Just as athletes need more calories than the average sedentary American, they also need more sodium to replace what’s lost through daily perspiration—about 1.5 to 3 grams per liter. (To put that in perspective, 1.5 grams is equivalent to a quarter teaspoon of salt, or 590 mg of sodium, says Schantz.) And training in a hot environment, especially if you’re not yet acclimated to the temperature, can cause you to sweat out even more salt than usual, she adds.

While this does give you more freedom to shake that salt shaker freely at meals, remember that you’re already replacing some of that sodium—or, at least, you should be—with sports drinks or electrolyte fuels—during or immediately after your workout. You’re also likely getting plenty of sodium from foods you already eat, like bread, eggs, soup, and yogurt, says , RD, CSSD, author of “Nancy Clark’s Sports Nutrition Guidebook.”
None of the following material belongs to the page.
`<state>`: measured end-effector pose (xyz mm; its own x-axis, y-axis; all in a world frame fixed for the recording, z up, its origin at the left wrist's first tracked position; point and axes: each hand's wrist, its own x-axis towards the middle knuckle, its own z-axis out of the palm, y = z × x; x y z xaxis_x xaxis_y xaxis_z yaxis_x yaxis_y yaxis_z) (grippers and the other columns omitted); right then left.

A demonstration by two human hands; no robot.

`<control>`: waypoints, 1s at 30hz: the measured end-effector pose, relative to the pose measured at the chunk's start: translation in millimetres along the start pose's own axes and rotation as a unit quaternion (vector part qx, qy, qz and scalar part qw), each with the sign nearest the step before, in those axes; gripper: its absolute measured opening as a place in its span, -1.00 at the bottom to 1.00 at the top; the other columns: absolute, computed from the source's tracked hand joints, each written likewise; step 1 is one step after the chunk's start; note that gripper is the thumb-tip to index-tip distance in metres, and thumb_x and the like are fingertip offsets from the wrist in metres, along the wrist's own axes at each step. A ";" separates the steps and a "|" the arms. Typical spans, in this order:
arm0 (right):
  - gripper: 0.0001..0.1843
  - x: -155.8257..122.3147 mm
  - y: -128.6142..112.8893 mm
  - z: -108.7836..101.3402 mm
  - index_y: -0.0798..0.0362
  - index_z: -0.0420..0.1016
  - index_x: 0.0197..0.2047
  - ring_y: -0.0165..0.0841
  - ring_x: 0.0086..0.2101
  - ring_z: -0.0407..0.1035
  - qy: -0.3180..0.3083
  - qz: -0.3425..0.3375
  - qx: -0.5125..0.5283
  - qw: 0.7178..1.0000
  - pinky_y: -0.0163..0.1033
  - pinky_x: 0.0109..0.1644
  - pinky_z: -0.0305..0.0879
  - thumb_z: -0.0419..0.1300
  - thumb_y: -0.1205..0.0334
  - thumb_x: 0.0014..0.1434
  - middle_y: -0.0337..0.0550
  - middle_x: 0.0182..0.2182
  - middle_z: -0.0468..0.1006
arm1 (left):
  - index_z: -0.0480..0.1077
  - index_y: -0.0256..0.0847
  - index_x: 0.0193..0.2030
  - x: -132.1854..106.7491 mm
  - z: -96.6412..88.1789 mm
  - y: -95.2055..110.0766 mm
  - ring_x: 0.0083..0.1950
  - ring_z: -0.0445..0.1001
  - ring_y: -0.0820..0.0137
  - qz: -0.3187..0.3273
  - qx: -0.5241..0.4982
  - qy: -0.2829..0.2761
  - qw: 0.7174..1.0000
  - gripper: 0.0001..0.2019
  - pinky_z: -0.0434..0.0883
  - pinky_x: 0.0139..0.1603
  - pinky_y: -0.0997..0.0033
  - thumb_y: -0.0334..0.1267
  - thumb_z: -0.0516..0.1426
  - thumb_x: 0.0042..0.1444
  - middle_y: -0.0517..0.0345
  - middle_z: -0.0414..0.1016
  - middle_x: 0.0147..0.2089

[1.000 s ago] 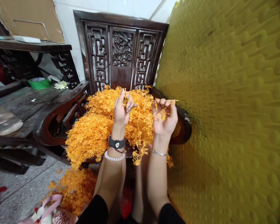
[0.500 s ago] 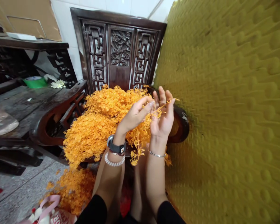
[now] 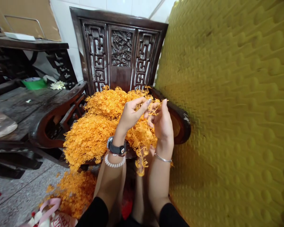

So how do you know if you’re getting the right amount of salt? Have your blood pressure checked annually to be sure it’s at a healthy level; even extremely active individuals can develop hypertension, especially if they have a family history or another underlying condition. (Your body’s sensitivity to sodium also increases as you get older, Clark says.) On the flip side, muscle cramps while working out, or more serious symptoms of hyponatremia, can be signs that you’re not getting enough sodium.

Bottom line: The more you sweat, the more salt you can—and should—consume before, during, and after your workout. Processed and fast food can certainly replenish what you’ve lost (and then some), but a sports drink and a well seasoned home-cooked meal is probably your healthiest overall choice.